RTÜK ve YEE, "dijital medya okuryazarlığı ve Türkçe" çalıştaylarını Avrupa'ya yayacak
Vatandaş en fazla dizilerden şikayetçi... RTÜK Başkanı Şahin rakamları paylaştı
Bu kapsamda, Çalıştayda medyanın dil gelişimindeki rolü de ele alınmış, yanlış, kötü, yozlaşmış ve yabancılaşmış kullanım örnekleri üzerinden geleneksel ve dijital ortamlarda medya dili irdelendi. Söz konusu Çalıştay sonucunda fikir birliğine varılan ve tavsiye edilen hususlar aşağıda belirtilmiştir:
- Her türlü bilginin ve verinin sayısal ortamda depolanması, işlenmesi ve kullanılmasına imkân sağlayan bilişim teknolojilerinin gelişimi, medya alanında dijitalleşmeyi de beraberinde getirmiştir. Bilgisayar ve internet temelli dijital teknolojilerin iletişim teknolojileriyle iç içe geçmesi, bir başka deyişle teknolojik olarak yakınsaması, yalnızca teknolojik değil, aynı zamanda kültürel bir dönüşüme de yol açmıştır. Dijitalleşme toplum yaşamının bütününe sirayet etmiştir. Bu yeni kültürel ortamda medyanın sağlıklı ve bilinçli kullanımı, yeni okuryazarlık becerilerini gerektirmektedir. Bu bağlamda, değişen medya ortamları ve yeni okuryazarlık gerekliliklerini stratejik gündemlerinin bir parçası olarak gören ülke ve kurumlarla iletişim ve iş birliği güçlendirilmelidir. Bu iş birliği yoluyla, dijital çağda medya okuryazarlığı eğitimine ve konuyla ilgili vizyonuna yönelik daha geniş çaplı bir perspektif geliştirilmelidir.

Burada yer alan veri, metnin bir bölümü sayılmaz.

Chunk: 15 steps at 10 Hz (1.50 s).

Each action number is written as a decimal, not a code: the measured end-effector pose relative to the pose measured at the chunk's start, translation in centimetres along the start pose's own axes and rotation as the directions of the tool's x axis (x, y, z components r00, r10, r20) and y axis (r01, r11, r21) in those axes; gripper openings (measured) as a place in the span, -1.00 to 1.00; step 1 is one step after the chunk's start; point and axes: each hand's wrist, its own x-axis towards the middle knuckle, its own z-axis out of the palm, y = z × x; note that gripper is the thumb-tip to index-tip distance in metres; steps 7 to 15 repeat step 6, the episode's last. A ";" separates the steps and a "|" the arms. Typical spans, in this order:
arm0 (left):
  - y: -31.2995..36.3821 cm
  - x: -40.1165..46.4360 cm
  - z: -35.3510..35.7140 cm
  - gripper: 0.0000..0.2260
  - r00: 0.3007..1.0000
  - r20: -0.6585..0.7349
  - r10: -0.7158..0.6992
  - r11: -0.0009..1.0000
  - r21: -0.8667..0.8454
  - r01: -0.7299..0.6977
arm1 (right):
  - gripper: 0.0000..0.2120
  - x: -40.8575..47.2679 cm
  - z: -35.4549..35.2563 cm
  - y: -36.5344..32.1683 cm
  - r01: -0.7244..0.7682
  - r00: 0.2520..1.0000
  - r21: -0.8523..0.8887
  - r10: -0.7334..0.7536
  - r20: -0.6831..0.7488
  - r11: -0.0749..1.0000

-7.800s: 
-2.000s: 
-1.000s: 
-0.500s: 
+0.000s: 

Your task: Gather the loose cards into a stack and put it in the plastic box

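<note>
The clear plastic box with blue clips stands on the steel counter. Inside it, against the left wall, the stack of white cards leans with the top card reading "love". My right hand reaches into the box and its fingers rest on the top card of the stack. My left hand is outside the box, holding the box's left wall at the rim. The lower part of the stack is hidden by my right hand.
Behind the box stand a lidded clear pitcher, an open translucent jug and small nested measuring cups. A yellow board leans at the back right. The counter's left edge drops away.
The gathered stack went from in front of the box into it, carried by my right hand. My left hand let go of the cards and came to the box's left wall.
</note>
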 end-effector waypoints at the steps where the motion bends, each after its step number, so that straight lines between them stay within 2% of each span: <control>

- Teknolojik ve toplumsal gelişmelerle birlikte oluşan yeni medya ve dijitalleşme çağında medya okuryazarlığı konusunda yeni politikalara ihtiyaç vardır. Politika Yapıcı Kurumların, Üniversitelerin ve ilgili STK’ların, geniş toplum kesimlerinin yeni medya çağında karşı karşıya kaldıkları yeni ve karmaşık zorluklara yeterli cevabı verebilmelerini sağlamaya dönük rol ve görevlerine ilişkin uzlaşı noktaları belirlenmeli, iş birlikleri arttırılmalıdır.

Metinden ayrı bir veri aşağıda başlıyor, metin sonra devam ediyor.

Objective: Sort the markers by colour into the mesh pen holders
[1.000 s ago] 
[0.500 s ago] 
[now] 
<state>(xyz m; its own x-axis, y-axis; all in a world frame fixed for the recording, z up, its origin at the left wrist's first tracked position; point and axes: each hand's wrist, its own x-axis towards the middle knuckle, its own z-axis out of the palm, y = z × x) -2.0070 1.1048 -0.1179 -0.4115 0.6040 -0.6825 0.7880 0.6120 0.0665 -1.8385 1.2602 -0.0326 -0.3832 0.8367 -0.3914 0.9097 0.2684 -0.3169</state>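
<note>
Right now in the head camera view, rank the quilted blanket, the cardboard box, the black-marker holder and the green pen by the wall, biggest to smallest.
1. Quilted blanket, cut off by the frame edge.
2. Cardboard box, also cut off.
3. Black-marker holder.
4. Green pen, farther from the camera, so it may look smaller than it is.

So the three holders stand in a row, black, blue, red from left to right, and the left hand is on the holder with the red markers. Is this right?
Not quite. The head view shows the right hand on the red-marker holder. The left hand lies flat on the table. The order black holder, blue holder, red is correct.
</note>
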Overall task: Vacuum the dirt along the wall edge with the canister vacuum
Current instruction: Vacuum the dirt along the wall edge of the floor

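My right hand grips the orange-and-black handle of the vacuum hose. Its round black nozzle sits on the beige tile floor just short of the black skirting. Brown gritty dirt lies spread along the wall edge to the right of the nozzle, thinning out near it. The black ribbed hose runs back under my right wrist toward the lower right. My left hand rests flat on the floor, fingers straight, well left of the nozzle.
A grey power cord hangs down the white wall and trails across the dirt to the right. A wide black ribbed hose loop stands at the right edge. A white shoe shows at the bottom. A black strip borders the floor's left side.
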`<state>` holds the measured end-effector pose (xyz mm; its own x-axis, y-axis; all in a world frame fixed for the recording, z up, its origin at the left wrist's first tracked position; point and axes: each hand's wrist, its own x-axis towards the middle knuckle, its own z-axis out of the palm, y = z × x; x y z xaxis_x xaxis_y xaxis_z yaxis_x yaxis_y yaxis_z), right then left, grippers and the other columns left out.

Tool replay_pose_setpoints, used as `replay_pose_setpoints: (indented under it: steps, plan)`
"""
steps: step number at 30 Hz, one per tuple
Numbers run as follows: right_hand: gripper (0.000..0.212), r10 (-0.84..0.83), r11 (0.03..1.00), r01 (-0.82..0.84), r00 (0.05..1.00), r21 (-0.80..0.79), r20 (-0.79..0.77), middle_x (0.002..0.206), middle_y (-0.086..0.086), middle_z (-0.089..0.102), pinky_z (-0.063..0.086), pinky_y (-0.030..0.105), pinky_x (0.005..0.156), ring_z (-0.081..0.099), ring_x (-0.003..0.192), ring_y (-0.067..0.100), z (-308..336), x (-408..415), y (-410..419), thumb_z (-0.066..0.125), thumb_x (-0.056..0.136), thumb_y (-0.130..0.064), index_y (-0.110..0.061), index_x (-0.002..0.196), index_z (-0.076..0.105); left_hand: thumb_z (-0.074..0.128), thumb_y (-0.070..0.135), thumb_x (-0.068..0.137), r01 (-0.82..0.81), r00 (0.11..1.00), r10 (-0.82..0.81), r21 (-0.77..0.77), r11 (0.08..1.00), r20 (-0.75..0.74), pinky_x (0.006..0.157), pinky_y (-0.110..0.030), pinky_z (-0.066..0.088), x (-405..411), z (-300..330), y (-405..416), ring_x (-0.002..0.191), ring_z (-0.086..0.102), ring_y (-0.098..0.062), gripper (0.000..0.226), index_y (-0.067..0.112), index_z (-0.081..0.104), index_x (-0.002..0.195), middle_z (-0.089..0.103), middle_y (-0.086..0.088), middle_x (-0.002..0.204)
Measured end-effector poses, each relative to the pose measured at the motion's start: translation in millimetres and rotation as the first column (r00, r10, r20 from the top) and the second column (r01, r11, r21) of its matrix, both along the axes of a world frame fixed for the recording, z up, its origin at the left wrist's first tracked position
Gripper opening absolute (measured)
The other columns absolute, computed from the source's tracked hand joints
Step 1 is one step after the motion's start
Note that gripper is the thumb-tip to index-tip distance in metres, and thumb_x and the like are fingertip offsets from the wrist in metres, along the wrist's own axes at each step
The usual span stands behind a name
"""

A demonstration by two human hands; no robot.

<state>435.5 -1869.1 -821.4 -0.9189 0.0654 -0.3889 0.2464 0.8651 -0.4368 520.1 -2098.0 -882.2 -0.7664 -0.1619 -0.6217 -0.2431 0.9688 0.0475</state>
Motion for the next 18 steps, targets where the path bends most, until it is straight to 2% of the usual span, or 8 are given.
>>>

- Günümüzde medyanın kapsamı ve sınırları oldukça genişlemiş, medya toplum yaşamını bütünüyle kuşatan bir olgu haline gelmiştir. Tüm formlarıyla birlikte dengeli ve sağlıklı bir medya hayatının ediniminde öğrenmeyi ve yaşama yansıtmayı kolaylaştıracak farklı öğrenme araçları ve farklı öğrenme ortamları bir arada kullanılmalıdır. Bu bağlamda, medya okuryazarlığı becerilerinin aktif öğrenme metotlarıyla geliştirilmesi faydalı olacaktır. Yeni teknolojiler ve internet tabanlı eğitim materyallerinin geliştirilmesi, medyanın bilinçli ve faydalı şekilde kullanımı ile zararlı kullanımlarından kaçınılması konusunda çalışmalar yapılmalıdır.

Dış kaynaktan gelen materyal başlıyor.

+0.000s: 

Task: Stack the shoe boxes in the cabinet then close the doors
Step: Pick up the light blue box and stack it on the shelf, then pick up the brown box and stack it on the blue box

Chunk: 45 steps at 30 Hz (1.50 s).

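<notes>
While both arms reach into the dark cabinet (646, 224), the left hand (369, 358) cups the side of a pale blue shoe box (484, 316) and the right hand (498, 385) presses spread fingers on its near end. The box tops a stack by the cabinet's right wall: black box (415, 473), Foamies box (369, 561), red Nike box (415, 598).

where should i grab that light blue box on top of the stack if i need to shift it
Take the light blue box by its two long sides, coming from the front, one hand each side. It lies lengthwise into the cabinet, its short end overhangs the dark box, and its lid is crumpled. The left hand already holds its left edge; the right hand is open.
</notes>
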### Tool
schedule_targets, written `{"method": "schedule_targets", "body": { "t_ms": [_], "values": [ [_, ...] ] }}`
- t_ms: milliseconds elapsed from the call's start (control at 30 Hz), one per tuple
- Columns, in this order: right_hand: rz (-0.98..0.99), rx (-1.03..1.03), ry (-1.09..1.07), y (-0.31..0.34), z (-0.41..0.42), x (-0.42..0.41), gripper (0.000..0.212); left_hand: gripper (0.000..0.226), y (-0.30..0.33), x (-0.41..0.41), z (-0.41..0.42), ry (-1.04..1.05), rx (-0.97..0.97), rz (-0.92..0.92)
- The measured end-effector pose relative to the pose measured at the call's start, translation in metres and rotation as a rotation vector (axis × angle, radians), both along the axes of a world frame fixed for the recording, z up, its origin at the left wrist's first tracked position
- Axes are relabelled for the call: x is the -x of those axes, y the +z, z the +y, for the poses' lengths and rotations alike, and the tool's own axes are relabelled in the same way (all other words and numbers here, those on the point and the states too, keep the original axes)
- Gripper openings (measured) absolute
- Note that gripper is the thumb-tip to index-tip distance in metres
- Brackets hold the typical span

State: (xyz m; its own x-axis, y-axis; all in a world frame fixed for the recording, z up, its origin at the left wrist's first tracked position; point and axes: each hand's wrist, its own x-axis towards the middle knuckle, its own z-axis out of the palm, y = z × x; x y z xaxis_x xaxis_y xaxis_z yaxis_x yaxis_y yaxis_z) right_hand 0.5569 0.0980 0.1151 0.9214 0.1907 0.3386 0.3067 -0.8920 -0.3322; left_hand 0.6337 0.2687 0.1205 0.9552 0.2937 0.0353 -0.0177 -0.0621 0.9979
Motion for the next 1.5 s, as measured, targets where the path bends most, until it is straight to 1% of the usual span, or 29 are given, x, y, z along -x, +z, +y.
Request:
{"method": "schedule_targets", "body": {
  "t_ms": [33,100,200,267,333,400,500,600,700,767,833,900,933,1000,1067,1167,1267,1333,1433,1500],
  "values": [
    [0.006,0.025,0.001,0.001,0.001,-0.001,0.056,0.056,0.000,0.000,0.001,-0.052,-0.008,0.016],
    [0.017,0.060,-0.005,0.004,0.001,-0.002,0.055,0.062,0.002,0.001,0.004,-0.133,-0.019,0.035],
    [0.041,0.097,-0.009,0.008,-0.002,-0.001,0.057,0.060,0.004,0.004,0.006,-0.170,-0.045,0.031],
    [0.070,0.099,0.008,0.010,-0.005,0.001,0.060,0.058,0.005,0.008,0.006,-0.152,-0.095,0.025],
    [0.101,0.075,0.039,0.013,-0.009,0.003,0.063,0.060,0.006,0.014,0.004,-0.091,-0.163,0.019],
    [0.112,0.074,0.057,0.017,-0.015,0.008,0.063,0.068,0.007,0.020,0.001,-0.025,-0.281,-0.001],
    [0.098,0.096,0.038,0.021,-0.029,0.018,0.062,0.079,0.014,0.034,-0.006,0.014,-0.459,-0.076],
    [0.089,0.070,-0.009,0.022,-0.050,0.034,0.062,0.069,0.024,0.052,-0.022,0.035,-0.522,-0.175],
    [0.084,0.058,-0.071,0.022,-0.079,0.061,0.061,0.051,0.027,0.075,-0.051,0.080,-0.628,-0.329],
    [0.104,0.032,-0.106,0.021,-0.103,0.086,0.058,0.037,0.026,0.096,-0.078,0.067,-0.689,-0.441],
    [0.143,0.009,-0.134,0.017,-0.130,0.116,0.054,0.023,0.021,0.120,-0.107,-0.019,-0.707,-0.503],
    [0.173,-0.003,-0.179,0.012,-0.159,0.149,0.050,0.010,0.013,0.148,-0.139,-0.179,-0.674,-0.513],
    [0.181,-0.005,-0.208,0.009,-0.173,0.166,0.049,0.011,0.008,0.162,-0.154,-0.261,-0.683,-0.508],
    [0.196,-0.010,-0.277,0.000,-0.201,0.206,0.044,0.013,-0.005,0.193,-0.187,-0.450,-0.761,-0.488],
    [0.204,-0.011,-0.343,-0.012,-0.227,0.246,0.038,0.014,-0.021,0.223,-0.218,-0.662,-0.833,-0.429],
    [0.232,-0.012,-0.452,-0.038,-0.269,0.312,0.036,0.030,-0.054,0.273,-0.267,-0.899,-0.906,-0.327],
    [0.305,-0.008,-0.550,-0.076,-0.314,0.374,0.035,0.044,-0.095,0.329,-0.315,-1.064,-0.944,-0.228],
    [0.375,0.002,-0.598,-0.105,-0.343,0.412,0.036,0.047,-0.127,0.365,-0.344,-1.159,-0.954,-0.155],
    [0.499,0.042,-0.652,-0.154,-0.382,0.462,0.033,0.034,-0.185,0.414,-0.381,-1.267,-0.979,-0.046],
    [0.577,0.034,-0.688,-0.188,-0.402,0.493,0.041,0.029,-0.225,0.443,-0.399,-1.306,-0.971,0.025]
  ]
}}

- Yeni medya ve dijital medya çağında artık toplumsal ilişkiler yüz yüze iletişim temelinden sanal ortamlarda iletişim temeline doğru kaymaktadır. Bu değişim, toplumsal ilişkilerin ve bağların zayıflamasına neden olmaktadır. Bu sebeple medyanın toplum yaşamında tüm formlarıyla dengeli ve sağlıklı kullanımı, savunmasız alıcı durumundaki bireyler ve özellikle de çocuklar ve gençler için hayati önem taşımaktadır. Yeni medya ve dijital medya ortamında, psikolojik etkilere açık olan çocuk ve gençlerin toplumsal bağlarını yitirmemeleri için yeni politikalar geliştirilmelidir. Yeni medya çağının ruhuna uygun olarak geliştirilecek yeni politikalar, toplumdaki bu savunmasız konumda bulunan bireylerden başlanarak, yetişkinlere doğru genişleyen bir enformasyon alanı içinde ele alınmalıdır.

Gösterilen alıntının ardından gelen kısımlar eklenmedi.